Echoing words spoken frequently by Pope John Paul II, Benedict declared that the “traditional teaching of the Church” on chastity outside marriage and fidelity within it had proved to be “the only sure way of preventing the spread of HIV and Aids”.
A few hours later, when his plane landed at Yaoundé the capital of Cameroon, he said that he was bringing the “Christian message of hope” to the world’s poorest continent – an assertion disputed strongly, even among his clergy. About 5 per cent of Cameroon’s 18 million people are believed to be living with HIV/Aids. Across the continent more than 22 million people are now infected.
The Vatican’s stand flies in the face of current world opinion. President Obama appears ready to reverse the Bush Administration’s controversial policy of giving financial aid only to organisations promoting abstinence and fidelity, a position adopted largely under pressure from the Christian Right.

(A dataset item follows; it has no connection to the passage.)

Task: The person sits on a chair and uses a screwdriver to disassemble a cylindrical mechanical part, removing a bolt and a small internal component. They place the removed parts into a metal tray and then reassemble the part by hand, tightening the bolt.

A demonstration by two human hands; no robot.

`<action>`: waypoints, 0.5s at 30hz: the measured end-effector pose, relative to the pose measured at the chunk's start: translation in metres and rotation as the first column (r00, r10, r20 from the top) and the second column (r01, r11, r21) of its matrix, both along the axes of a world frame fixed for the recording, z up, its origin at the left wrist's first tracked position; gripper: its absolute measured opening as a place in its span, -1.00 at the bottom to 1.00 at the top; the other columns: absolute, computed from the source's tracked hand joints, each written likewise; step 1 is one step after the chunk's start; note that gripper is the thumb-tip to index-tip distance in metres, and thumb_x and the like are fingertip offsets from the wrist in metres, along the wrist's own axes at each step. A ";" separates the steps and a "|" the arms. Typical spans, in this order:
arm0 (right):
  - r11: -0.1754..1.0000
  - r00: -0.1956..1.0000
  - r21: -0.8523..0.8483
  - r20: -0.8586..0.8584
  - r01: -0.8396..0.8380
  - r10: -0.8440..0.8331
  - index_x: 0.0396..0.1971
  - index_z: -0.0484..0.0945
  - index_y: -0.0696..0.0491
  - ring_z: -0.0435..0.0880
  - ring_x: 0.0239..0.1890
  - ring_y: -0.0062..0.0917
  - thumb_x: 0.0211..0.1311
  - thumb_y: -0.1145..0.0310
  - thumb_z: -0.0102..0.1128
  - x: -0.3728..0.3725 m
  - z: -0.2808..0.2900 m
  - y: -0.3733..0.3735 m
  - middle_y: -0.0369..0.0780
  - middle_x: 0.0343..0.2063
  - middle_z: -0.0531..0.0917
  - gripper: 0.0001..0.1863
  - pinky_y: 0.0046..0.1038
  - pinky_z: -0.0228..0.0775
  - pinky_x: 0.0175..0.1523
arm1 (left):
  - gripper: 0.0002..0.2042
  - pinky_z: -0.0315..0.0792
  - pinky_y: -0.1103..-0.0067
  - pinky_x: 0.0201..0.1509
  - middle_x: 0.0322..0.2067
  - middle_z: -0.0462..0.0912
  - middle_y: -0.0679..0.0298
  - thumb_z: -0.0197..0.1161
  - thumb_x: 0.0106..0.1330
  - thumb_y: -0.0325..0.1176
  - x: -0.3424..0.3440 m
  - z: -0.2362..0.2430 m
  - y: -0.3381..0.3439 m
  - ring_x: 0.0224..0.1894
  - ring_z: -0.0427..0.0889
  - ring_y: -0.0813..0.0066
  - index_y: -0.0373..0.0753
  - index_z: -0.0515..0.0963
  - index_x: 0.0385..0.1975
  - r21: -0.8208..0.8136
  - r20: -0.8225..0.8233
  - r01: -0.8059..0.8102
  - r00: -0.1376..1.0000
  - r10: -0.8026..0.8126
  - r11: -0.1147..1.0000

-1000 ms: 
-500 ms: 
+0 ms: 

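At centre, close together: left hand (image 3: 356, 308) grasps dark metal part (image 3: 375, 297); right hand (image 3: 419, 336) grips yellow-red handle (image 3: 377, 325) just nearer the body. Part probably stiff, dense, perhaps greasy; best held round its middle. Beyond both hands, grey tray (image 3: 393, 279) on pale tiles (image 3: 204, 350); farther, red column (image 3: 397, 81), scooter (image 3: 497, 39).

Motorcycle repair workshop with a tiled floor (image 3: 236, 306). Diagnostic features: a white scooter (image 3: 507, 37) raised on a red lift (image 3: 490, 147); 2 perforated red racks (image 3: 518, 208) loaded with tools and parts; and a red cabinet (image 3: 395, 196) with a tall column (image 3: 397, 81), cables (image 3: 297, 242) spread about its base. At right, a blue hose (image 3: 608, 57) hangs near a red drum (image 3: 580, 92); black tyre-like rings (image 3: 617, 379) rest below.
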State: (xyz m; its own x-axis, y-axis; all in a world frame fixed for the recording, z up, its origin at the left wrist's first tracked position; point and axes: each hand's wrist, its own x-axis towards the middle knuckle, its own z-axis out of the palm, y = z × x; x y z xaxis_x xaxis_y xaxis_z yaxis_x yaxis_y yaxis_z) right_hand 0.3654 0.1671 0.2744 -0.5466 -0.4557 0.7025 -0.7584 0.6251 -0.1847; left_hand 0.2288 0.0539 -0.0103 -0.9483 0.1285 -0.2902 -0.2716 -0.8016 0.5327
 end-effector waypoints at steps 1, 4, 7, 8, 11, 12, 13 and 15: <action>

The Pope’s comments look likely to create further division in a church racked by disagreements on numerous issues from gay rights to Holocaust denials.
A senior lay Catholic, who asked not to be named, said: “It is very hard to be a Catholic nowadays. We are meant to be following the Lord.”
He said that he felt as ashamed now as he had when the mother of a nine-year-old girl who had become pregnant with twins after being raped by her stepfather was excommunicated when she allowed doctors to abort the babies. The doctors were also excommunicated, but the stepfather suffered no penalty from the Church.
The Pope will fly from Cameroon to Angola, which is staunchly Catholic as well as badly hit by HIV/Aids after years of civil war.
Two years ago there was speculation that the Vatican might amend its ban on condoms after Cardinal Carlo Maria Martini, the former Archbishop of Milan, said that in couples where one partner had HIV/ Aids, the use of condoms was “a lesser evil”.
The World Health Organisation says that “consistent and correct” condom use reduces the risk of HIV infection by 90 per cent.